Recently, the Ministry of Health and Family Welfare (MoHFW) has announced the launching of a ‘Grand Challenge’ for strengthening CoWIN System.

  • The CoWIN Grand challenge is aimed at strengthening the COVID Vaccine Intelligence Network (CoWIN) system.
  • It is a joint initiative of Ministry of Health and Family Welfare (MoHFW) along with Ministry of Electronics and Information Technology (MeitY).
  • The Grand Challenge is to be launched on MSH (MeitY Startup Hub) portal.
  • The challenge invites participation from talented and innovative startups and emerging technology specialists to augment and scale the CoWIN platform.

COVID Vaccine Intelligence Network (CoWIN)

  • It is a digitalised platform to be used to effectively roll out and scale up the mechanism for COVID Vaccine Distribution System nationally.
  • The CoWIN system will be a subset of COVID India Portal which provides end to end management of COVID19.
  • The Electronic Vaccine Intelligence Network (eVIN) system, which provides real-time information on vaccine stocks and storage temperatures across all cold chain points in the country, is being enhanced to address the needs for distribution and tracking of COVID-19 vaccine.

MSH Portal

  • It is a collaborative platform developed under the aegis of MeitY towards building meaningful synergies in the Indian tech startup space.
  • MSH will act as a national coordination, facilitation and monitoring centre that will integrate all the incubation centres, start-ups and innovation related activities of MeitY.
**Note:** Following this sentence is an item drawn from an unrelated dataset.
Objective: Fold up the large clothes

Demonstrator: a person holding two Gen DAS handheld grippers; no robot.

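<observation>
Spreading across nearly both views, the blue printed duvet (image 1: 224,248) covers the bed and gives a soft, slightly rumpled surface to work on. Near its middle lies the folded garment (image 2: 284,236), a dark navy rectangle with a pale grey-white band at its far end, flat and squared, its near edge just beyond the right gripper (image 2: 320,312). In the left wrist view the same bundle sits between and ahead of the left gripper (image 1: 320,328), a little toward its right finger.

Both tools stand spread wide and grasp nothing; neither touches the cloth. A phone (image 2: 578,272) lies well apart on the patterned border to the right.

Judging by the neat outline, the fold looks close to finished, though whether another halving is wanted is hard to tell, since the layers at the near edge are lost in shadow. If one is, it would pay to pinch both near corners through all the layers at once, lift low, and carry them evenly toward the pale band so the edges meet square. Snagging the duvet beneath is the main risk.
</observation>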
Vigyanika-International Science Literature Festival

Recently, the Ministry of Science & Technology has organized the inaugural session of ‘Vigyanika’.
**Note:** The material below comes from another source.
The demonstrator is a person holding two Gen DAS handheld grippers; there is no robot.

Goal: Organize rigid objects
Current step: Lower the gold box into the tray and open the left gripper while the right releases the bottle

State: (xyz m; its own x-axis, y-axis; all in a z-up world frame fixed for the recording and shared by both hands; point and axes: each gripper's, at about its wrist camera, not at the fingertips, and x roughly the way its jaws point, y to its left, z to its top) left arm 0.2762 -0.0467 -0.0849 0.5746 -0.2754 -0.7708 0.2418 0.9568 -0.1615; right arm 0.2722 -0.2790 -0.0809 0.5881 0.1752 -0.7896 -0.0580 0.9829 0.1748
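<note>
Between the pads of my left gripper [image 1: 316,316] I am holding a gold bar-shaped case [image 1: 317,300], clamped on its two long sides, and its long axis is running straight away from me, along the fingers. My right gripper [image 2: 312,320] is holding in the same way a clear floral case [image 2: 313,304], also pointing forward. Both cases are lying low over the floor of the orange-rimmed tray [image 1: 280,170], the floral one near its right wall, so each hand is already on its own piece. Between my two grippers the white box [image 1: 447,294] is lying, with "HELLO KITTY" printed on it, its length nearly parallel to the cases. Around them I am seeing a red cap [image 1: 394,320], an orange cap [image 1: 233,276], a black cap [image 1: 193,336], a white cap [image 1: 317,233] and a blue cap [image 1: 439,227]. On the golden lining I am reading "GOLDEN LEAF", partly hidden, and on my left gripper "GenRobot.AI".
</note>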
  • It is an International Science Literature Festival.
  • It is jointly organized by CSIR-National Institute of Science Communication and Information Resources (CSIR-NISCAIR), Ministry of Earth Sciences (MoES) and Vijnana Bharati (VIBHA).
  • The event is aimed to take science and literature to the masses and showcase strategies to employ various aspects of science communication to promote self-reliance and global welfare.
  • It is centred on the theme “Science Communication & Science Literature – Networking Science & Society”.
  • It will deliberate on the challenges of science communication and also critically evaluate scientific literature and many other issues through Keynote Lectures, Panel Discussions, Scientific Sessions, and Vigyan Kavi Sammelan.
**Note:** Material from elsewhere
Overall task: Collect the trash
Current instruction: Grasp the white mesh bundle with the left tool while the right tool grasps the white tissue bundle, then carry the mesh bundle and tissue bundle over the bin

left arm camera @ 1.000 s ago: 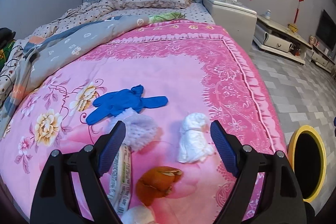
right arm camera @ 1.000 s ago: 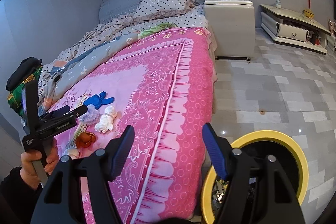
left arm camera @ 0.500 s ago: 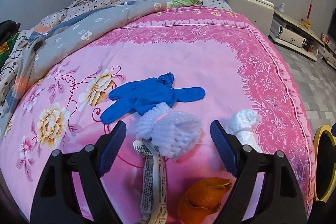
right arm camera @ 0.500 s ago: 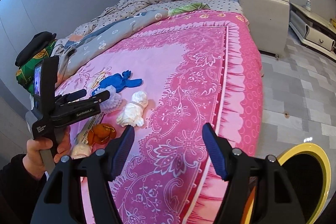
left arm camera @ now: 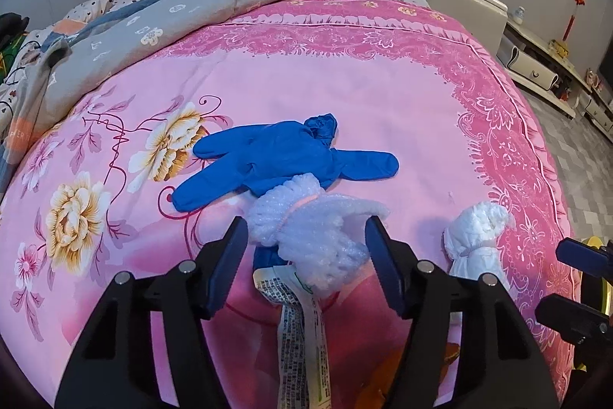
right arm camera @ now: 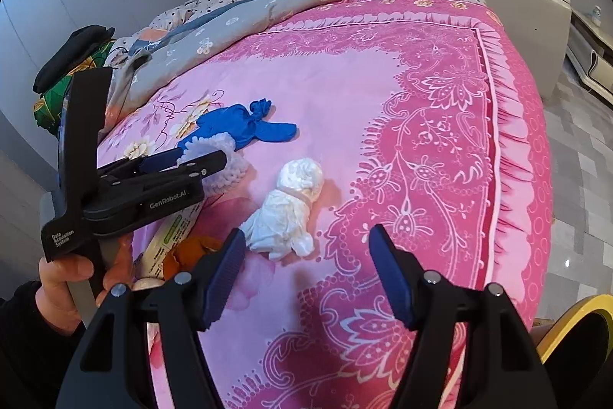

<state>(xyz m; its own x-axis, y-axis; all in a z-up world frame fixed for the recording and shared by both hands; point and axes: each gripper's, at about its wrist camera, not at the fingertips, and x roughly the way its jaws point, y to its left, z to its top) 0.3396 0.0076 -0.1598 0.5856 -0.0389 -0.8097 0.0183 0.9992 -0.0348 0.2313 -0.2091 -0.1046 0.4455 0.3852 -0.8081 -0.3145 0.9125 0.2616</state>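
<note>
Straddling a white foam-net wad (left arm camera: 312, 229), the left gripper (left arm camera: 302, 248) is held with its fingers (left arm camera: 226, 263) wide apart, one on each side, nothing yet pinched. The wad lies on the pink bed cover (left arm camera: 345, 94), partly over a blue glove (left arm camera: 276, 156) and touching a printed wrapper strip (left arm camera: 302, 328). It is judged very light, soft and springy; it would be crushed rather than broken, and is best taken across its bulky middle, below the tied neck, so that the glove beneath is not dragged along.

The right gripper (right arm camera: 306, 275) is held open as well, above the cover and just short of a white tied bag bundle (right arm camera: 287, 213), which looks thin, crinkly and a little slippery; its cinched waist would give the surest hold.

By count, five pieces of trash are seen on the bed: one foam wad, one glove, one tied bundle, one wrapper strip, and one orange peel (right arm camera: 187, 252). A pale rounded object beside the peel cannot be identified. One yellow-rimmed bin (right arm camera: 571, 324) stands on the floor beside the bed.
</note>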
  • It was established in 1951 as a premier institute engaged in scholarly communication to the scientific fraternity and public outreach of science for over six decades.
  • It is the only organisation in the country that disseminates R&D information through 18 peer-reviewed journals.
  • It organises training workshops in science communication and science writing and offers platforms and forums for academic discourse on science promotion, governance and policy.


  • Vijnana Bharati or VIBHA is a science movement with swadeshi spirit working for the development of Swadeshi Sciences.
  • It is aimed at interlinking traditional and modern sciences on the one hand and natural and spiritual sciences on the other hand.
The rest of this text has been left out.